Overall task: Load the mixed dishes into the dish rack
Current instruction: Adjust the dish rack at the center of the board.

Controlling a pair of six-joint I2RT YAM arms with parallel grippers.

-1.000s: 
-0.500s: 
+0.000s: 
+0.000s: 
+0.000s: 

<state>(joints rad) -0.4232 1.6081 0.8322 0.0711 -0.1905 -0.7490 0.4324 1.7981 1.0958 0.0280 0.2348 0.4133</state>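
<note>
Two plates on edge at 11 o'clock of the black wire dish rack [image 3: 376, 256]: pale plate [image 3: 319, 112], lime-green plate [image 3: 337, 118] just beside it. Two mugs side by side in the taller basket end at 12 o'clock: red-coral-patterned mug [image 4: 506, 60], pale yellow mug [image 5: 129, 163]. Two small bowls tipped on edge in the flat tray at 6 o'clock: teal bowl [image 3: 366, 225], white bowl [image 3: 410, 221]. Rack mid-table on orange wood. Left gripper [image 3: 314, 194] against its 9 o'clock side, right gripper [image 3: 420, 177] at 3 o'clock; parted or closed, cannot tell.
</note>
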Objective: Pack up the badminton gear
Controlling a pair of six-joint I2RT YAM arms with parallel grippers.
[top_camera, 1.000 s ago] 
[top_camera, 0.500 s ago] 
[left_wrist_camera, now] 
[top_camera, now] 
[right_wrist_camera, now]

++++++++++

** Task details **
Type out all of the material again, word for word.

** Response box **
Overall task: Load the mixed dishes into the dish rack
Current instruction: Adjust the dish rack at the center of the board.

Controlling a pair of six-joint I2RT YAM arms with parallel grippers.

-1.000s: 
-0.500s: 
+0.000s: 
+0.000s: 
+0.000s: 

<state>(joints rad) -0.4232 1.6081 0.8322 0.0711 -0.1905 -0.7490 0.4324 1.7981 1.0958 0.0280 0.2348 0.4133</state>
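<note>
Two plates on edge at 11 o'clock of the black wire dish rack [image 3: 376, 256]: pale plate [image 3: 319, 112], lime-green plate [image 3: 337, 118] just beside it. Two mugs side by side in the taller basket end at 12 o'clock: red-coral-patterned mug [image 4: 506, 60], pale yellow mug [image 5: 129, 163]. Two small bowls tipped on edge in the flat tray at 6 o'clock: teal bowl [image 3: 366, 225], white bowl [image 3: 410, 221]. Rack mid-table on orange wood. Left gripper [image 3: 314, 194] against its 9 o'clock side, right gripper [image 3: 420, 177] at 3 o'clock; parted or closed, cannot tell.
</note>
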Objective: Pack up the badminton gear
Controlling a pair of six-joint I2RT YAM arms with parallel grippers.
[top_camera, 1.000 s ago] 
[top_camera, 0.500 s ago] 
[left_wrist_camera, now] 
[top_camera, now] 
[right_wrist_camera, now]

The exercise has no further content.